Collected data entries
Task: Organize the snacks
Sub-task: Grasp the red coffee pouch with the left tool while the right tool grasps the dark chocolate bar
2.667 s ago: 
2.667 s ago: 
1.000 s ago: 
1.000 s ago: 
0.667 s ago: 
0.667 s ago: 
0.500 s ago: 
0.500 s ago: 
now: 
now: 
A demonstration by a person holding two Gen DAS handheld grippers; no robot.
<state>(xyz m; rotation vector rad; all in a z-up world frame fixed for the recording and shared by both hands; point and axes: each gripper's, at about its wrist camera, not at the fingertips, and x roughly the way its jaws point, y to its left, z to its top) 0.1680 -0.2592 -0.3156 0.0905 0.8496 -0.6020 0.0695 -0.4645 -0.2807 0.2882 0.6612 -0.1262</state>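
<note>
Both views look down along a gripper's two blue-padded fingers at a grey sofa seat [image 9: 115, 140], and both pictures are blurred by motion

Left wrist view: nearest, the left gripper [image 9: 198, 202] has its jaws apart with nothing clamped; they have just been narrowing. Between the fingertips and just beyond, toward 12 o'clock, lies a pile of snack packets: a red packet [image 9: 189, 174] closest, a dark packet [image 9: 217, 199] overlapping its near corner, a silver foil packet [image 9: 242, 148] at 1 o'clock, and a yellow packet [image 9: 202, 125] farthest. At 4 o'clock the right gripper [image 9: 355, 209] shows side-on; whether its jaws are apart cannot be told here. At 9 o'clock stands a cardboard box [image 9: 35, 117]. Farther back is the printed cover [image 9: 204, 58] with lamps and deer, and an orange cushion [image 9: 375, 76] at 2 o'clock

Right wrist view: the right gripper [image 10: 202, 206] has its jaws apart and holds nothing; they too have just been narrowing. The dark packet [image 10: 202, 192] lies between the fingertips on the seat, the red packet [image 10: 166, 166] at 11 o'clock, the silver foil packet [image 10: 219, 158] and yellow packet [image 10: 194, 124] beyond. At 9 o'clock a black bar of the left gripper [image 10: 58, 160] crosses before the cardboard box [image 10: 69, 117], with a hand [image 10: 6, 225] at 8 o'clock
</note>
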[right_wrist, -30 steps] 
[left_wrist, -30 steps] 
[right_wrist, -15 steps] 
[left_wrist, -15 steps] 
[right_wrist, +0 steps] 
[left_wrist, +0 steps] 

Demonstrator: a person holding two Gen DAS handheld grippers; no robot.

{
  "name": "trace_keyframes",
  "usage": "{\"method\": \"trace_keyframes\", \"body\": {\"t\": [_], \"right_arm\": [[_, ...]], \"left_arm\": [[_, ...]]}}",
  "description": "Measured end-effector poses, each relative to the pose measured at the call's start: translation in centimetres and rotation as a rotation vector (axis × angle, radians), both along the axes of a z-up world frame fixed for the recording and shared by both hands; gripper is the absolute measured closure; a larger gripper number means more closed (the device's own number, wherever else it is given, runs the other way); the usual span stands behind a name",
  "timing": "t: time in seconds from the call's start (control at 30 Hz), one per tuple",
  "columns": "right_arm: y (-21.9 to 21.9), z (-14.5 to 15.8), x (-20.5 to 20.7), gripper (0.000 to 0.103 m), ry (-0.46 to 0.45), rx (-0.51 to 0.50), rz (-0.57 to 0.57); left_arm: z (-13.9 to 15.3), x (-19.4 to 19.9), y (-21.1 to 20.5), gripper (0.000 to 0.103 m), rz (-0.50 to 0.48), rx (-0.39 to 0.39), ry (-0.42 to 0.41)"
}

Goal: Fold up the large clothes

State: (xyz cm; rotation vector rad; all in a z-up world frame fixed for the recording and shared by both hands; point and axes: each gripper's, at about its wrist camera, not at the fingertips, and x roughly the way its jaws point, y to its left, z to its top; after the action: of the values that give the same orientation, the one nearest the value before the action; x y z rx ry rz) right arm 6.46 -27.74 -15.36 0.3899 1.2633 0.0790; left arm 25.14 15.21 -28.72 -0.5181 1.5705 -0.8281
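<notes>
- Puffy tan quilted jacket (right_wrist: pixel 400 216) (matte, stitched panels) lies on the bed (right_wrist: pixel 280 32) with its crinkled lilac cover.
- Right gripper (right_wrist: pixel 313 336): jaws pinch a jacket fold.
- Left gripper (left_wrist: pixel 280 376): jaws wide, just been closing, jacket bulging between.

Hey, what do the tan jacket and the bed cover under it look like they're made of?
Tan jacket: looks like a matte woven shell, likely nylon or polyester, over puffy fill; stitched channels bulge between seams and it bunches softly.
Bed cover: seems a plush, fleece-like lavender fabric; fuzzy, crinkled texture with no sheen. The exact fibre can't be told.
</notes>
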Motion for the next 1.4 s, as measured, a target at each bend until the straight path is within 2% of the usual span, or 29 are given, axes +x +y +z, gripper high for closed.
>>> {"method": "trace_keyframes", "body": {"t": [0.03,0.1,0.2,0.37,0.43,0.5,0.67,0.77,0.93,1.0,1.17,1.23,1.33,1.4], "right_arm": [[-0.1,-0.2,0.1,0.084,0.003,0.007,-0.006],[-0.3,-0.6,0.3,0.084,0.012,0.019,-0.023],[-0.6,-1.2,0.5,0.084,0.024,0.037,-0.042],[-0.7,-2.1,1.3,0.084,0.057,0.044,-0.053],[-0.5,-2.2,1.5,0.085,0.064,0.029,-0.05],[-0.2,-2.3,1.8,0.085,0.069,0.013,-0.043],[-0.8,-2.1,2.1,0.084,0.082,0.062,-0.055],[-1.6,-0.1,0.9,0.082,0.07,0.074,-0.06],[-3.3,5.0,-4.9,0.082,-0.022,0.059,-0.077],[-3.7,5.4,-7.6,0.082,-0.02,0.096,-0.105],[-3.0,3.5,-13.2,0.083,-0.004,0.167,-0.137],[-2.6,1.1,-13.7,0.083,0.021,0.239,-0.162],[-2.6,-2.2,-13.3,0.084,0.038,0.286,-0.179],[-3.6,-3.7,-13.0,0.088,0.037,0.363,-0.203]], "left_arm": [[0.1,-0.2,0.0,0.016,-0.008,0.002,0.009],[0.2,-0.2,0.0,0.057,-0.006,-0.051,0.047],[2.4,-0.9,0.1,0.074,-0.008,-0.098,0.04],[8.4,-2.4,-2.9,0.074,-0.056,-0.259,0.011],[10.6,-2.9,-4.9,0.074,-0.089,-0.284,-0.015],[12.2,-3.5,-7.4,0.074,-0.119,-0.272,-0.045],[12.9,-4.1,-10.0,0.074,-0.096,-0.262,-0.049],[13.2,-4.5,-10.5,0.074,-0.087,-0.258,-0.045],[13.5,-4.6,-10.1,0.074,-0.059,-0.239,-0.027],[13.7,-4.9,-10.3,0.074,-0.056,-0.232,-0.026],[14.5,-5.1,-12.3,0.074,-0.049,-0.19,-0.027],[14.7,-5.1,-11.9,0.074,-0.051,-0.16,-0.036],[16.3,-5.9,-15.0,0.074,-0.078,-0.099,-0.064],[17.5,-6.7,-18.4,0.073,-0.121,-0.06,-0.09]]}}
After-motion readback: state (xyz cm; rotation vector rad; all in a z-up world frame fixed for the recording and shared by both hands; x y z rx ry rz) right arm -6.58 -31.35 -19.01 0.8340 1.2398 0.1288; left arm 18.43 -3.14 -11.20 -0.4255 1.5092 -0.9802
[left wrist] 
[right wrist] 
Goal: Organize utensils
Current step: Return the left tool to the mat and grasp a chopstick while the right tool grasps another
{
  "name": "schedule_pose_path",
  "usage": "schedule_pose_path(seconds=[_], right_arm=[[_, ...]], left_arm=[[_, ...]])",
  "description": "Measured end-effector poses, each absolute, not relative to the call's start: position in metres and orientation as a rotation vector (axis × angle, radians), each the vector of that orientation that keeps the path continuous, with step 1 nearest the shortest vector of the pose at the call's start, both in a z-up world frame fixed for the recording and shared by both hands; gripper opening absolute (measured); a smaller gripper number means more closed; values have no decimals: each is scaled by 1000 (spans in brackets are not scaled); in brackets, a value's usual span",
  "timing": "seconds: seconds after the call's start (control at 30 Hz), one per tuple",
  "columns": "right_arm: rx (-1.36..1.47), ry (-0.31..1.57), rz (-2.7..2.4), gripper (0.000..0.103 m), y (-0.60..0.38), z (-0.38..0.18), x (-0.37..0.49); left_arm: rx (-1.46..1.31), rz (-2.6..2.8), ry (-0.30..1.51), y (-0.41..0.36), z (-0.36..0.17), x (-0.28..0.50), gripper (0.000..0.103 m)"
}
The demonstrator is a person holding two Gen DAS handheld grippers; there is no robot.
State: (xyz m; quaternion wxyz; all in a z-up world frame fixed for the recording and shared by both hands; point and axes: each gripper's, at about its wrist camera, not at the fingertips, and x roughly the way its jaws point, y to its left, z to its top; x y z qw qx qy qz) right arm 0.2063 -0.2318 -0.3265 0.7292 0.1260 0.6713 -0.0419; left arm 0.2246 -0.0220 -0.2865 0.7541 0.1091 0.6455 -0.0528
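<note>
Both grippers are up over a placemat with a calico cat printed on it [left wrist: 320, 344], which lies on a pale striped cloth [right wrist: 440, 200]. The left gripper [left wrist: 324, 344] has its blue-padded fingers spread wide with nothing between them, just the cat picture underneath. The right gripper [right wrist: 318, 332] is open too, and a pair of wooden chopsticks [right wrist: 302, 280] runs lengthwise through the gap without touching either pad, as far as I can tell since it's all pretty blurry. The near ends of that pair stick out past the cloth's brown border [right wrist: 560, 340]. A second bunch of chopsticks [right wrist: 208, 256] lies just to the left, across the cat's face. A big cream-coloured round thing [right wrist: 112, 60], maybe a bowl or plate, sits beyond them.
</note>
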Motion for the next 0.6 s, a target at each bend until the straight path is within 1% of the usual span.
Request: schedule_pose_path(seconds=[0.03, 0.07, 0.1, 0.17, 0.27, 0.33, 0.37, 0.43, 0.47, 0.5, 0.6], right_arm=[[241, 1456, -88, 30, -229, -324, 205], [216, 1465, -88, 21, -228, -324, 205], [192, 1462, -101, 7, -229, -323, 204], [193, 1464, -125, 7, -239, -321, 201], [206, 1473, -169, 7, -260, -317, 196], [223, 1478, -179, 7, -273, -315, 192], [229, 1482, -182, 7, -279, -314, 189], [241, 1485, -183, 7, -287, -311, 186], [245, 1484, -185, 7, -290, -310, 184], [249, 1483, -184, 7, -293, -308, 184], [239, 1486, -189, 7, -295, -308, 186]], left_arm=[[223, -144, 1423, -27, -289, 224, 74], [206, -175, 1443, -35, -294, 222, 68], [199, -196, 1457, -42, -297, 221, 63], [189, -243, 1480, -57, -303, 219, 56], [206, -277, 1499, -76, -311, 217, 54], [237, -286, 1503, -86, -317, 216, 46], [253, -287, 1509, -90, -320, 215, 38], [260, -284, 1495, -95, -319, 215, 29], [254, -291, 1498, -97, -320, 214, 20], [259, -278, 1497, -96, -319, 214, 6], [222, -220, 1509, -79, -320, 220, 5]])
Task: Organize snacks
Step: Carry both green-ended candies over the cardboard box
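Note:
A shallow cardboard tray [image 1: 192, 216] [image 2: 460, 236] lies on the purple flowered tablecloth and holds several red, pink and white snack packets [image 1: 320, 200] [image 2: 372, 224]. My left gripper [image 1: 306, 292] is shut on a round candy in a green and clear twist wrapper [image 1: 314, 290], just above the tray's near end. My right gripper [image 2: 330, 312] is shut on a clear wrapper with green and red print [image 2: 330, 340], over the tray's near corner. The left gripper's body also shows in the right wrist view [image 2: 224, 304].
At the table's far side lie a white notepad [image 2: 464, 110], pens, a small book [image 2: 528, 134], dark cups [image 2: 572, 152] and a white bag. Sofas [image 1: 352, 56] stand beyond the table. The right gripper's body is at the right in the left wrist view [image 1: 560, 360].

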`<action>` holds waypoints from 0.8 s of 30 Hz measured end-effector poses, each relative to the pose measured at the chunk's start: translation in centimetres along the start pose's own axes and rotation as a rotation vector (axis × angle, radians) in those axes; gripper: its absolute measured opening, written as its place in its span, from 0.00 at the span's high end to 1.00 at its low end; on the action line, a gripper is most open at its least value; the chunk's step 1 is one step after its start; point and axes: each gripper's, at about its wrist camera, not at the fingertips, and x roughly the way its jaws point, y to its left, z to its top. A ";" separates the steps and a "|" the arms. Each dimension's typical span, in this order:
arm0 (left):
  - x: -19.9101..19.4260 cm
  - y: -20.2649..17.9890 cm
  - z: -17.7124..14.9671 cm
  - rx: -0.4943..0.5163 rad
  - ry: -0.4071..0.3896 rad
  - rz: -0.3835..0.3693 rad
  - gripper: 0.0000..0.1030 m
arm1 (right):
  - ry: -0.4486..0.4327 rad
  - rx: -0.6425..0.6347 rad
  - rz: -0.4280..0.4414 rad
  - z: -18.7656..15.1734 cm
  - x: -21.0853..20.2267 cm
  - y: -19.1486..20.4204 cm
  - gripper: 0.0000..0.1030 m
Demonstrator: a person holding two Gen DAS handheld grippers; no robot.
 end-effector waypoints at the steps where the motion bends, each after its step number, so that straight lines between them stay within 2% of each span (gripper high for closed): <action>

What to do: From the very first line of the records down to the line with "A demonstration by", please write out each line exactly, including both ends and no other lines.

Solution below:
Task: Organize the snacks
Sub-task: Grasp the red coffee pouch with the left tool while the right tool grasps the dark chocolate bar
2.667 s ago: 
2.667 s ago: 
1.000 s ago: 
1.000 s ago: 
0.667 s ago: 
0.667 s ago: 
0.500 s ago: 
0.500 s ago: 
now: 
now: 
A demonstration by a person holding two Gen DAS handheld grippers; no robot.

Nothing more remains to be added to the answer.